# Combat Sombo in Buffalo



## US Combat Sombo Guild (Jan 16, 2013)

Currently White Wolf Sports Club in Buffalo is instructing classes in Combat Sombo. 

Classes run from 630-730 on Monday and Thursday. 

Sombo has a diffrent approach to the submission game. When you are interested in striking and grappling why take two classes to meet one need just take one class that will meet all of your needs. 

For those persons interested in training Russian, American, Sport or Combat Sombo contact Bill Adams martial arts. 

:ak47::ak47::ak47::ak47::ak47::ak47:


----------



## arnisador (Jan 16, 2013)

Bill Adams? Isn't he Isshin-ryu?


----------



## Stephen Koepfer (Jan 17, 2013)

To the OP: What is the "US Combat Sombo Guild?" I never heard of it.

I never heard of Bill Adams in relation to Sambo either. Is this the guy we are talking about? http://www.bestinmartialarts.com/ I don't see any mention of Sambo in his bio; or any mention of Sambo on the website either. 

A search of White Wolf brings this facebook page up: http://www.facebook.com/pages/White-Wolf-Sport-Club/179632372126164 which does link back to the Bill Adams website.

This page has Jon Kokotajlo and Jason Converse listed as Combat Sambo, Catch, BJJ, and Muay Thai coaches. They are listed as MMA coaches on the Adams site. I can't speak to the other styles, but I have never hear of either of these guys in relation to Sambo.

To the OP, would you please break down the background and qualifications of these guys?
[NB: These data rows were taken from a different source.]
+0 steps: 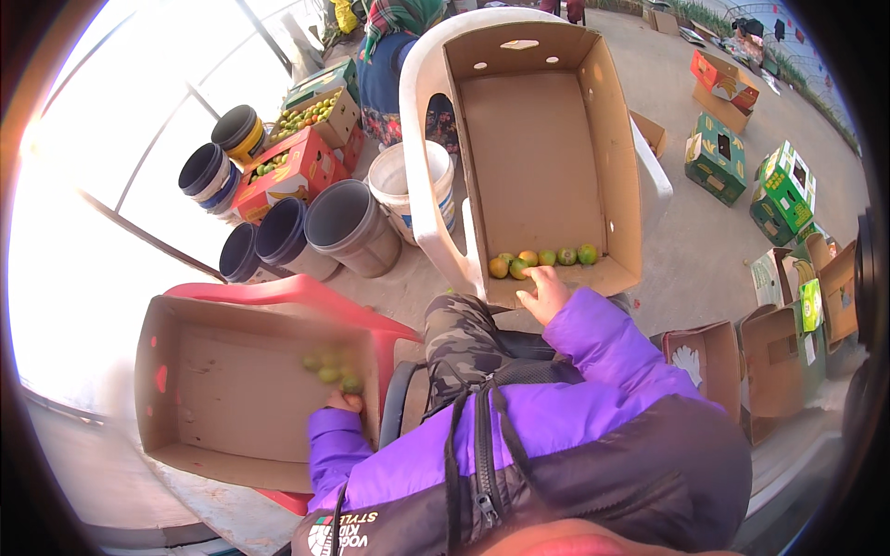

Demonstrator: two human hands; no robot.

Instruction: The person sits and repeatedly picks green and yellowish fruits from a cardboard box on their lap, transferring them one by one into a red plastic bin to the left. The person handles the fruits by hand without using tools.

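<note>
Before me, a large cardboard box [532, 153] rests on a white plastic armchair [417, 76]. A row of several green-to-orange tomatoes [547, 258] lies along its near end. My right hand [546, 295] is over that near edge, thumb and index finger apart, a fingertip by a green tomato [518, 269]. To my left, a second cardboard box [236, 389] sits on a red plastic chair [299, 290]. My left hand [343, 400] reaches into it, beside an orange tomato [354, 402] and several green tomatoes [330, 368], partly blurred. Whether it grips one is unclear.
Several plastic buckets [351, 226] stand at the front left, with tomato-filled cartons [295, 174] behind. Another person [389, 83] sits beyond the white chair. Green cartons [716, 158] stand on the floor at right; a carton holding a white glove [687, 361] is near my right side.
</note>
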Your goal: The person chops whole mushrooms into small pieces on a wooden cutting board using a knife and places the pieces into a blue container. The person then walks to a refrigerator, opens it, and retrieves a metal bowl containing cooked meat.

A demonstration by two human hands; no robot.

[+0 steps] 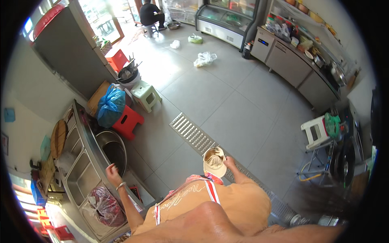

Aside from their Sambo background and past activity in the Sambo community, I would be curious about the other styles they teach (Catch, BJJ, Muay Thai) and their qualifications in those areas.

Thanks in advance.


----------



## Xue Sheng (Jan 18, 2013)

I have never heard of Combat Sambo however admittedly I really do not know a whole lot about Sambo in general

What is the difference between Sambo and Combat Sambo?


----------



## Monkey Turned Wolf (Jan 18, 2013)

Xue Sheng said:


> I have never heard of Combat Sambo however admittedly I really do not know a whole lot about Sambo in general
> 
> What is the difference between Sambo and Combat Sambo?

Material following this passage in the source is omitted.